**What you have to do:** In the entries below, find each line with the string "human" and copy it.

--- Data for this task ---

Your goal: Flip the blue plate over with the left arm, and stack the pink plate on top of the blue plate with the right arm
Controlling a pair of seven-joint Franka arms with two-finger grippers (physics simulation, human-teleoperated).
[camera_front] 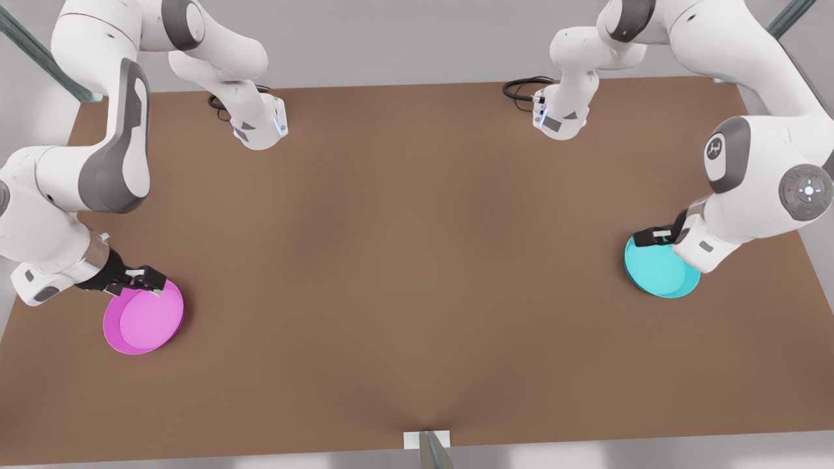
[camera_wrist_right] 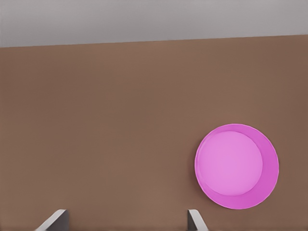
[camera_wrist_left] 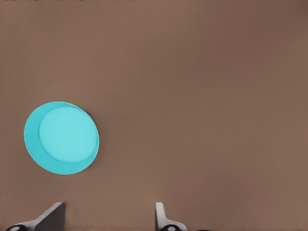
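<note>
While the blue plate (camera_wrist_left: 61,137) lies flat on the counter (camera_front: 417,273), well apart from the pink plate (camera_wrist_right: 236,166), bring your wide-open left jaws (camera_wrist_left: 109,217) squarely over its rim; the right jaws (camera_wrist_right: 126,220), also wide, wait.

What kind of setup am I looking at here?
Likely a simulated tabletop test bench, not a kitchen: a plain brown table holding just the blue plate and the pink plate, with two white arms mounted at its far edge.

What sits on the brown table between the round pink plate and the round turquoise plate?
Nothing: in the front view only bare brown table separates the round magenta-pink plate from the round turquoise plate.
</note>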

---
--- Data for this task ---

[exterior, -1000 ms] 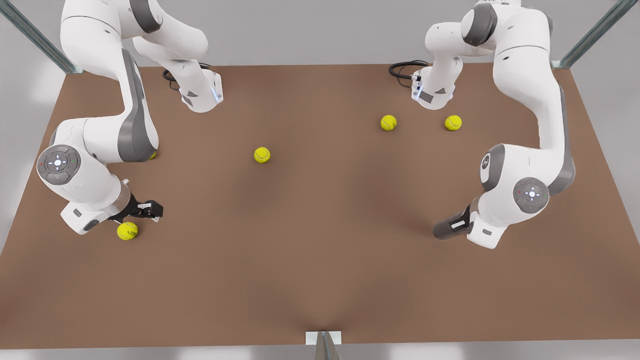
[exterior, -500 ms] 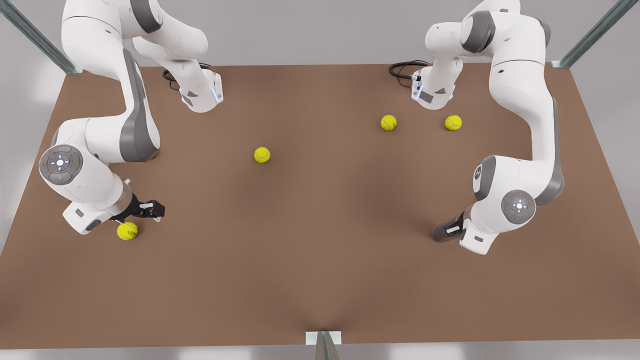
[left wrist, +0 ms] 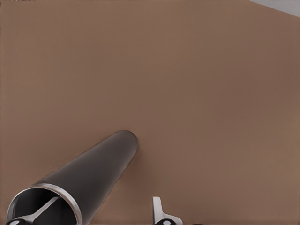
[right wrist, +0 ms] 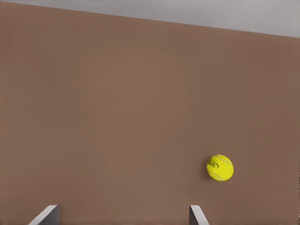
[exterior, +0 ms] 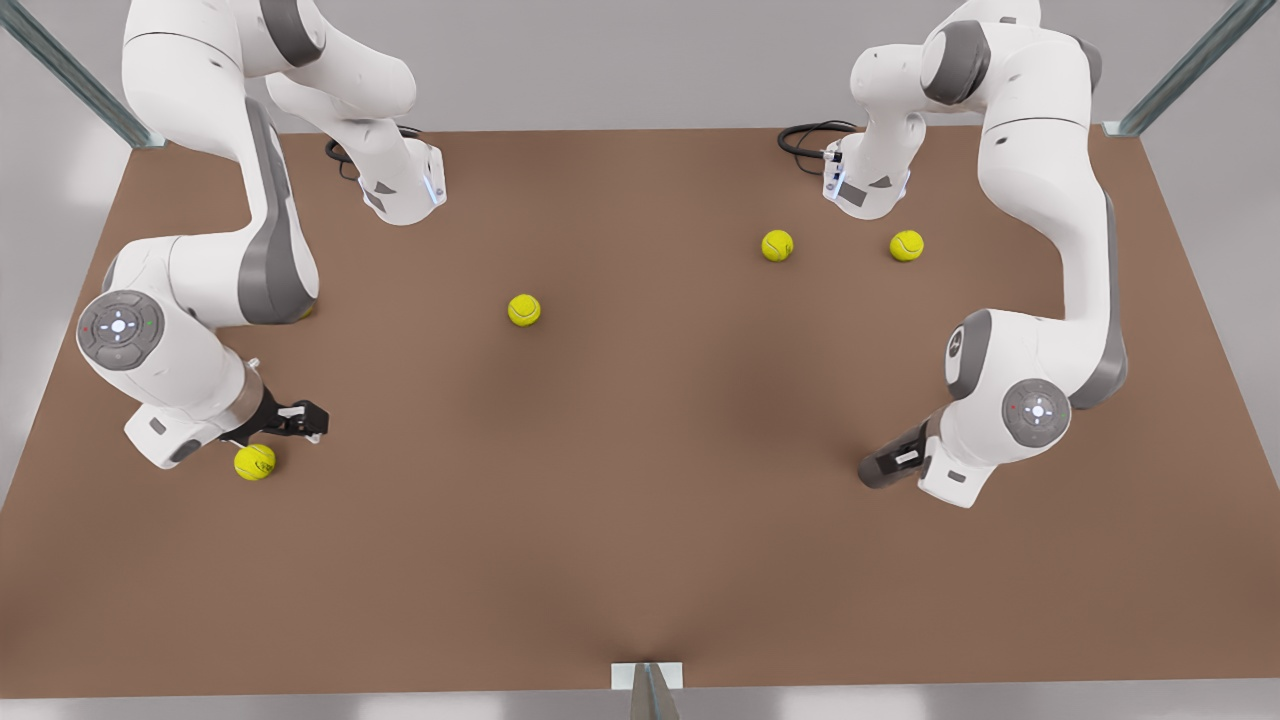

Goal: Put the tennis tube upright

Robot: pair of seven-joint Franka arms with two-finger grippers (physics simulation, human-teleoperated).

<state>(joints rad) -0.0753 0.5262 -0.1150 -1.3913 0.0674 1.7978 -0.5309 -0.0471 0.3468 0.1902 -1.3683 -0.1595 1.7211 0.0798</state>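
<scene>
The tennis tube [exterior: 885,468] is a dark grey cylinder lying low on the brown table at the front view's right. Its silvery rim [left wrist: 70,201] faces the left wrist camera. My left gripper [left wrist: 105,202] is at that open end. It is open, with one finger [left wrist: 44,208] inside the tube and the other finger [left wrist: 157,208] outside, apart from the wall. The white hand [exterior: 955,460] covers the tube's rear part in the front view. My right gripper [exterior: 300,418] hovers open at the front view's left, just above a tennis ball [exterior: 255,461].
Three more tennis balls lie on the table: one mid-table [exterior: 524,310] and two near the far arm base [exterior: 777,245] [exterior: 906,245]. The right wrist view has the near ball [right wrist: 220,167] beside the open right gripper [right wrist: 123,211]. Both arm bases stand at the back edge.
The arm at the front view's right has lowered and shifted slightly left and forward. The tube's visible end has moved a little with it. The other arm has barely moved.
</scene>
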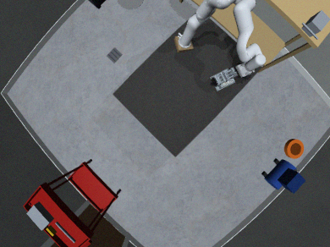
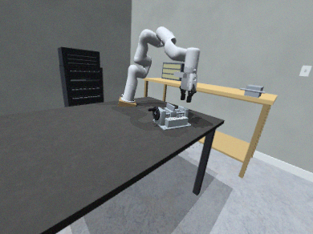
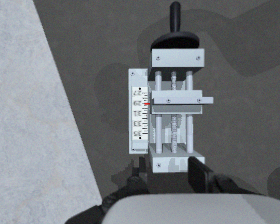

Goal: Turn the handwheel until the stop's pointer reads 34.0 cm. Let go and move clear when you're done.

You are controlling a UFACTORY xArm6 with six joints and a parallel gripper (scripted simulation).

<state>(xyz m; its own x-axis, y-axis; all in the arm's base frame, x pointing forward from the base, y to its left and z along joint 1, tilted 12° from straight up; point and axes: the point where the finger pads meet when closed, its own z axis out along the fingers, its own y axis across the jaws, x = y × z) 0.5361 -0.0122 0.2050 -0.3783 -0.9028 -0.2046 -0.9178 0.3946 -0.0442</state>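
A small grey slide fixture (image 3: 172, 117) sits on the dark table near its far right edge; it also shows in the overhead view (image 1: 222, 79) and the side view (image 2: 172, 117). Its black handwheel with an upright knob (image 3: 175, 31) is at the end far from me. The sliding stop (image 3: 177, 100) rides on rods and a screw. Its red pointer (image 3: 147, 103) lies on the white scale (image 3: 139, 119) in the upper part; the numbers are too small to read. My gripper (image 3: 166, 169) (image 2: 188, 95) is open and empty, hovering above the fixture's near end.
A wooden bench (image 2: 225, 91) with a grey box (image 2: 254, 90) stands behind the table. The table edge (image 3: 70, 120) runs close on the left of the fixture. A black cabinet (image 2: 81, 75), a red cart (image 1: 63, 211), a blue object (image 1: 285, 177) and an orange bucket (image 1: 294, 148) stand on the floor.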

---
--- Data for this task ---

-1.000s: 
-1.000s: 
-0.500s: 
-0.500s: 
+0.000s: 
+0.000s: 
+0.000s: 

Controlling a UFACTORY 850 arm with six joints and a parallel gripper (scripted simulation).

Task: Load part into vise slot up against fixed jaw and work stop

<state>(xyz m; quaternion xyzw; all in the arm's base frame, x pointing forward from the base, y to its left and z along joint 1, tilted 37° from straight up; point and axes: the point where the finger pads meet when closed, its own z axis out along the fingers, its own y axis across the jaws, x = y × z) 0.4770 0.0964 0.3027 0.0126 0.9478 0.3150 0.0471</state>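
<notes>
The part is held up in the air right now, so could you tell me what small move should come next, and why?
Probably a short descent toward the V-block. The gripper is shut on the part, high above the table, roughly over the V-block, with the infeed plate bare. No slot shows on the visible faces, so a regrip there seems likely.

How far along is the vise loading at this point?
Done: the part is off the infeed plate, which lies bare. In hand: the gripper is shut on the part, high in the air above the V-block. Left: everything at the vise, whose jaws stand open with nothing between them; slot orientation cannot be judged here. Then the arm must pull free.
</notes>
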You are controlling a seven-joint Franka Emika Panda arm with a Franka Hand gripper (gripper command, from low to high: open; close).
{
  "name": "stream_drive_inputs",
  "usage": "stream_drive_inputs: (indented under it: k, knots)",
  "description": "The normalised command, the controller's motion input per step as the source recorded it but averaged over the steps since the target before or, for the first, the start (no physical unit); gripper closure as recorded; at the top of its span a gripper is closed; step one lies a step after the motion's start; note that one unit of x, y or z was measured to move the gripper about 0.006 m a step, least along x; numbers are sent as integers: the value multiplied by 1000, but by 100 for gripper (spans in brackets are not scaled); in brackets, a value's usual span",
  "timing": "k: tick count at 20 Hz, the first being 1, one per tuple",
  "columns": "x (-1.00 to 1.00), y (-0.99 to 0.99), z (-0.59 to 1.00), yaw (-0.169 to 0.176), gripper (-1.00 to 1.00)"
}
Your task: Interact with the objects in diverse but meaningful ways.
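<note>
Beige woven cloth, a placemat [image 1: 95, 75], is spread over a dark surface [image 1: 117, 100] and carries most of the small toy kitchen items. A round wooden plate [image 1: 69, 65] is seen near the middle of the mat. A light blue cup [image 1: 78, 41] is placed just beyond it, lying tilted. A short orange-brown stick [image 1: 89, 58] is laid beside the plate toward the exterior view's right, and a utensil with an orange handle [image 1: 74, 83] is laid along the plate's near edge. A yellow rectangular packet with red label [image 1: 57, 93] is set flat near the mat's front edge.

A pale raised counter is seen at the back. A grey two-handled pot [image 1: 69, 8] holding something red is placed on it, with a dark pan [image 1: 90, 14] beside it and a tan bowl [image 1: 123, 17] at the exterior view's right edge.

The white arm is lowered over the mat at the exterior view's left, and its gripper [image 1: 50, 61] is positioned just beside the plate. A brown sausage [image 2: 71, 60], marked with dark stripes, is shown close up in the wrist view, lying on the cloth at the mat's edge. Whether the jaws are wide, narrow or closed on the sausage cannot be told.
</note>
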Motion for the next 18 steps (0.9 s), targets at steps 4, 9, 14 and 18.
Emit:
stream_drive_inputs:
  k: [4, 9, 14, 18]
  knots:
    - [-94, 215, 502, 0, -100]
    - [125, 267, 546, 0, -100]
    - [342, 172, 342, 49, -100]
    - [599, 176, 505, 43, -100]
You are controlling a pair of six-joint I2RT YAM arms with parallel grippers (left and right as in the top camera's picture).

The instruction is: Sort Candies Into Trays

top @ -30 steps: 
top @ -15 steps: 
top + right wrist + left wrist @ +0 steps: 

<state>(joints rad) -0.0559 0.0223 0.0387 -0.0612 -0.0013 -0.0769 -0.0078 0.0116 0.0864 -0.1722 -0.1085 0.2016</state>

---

**Solution to this task:**
Controlling a pair of seven-joint Franka arms with two-finger grippers (physics simulation, human-teleoperated).
Robot: pair of seven-joint Franka arms with two-finger grippers (physics simulation, human-teleoperated).

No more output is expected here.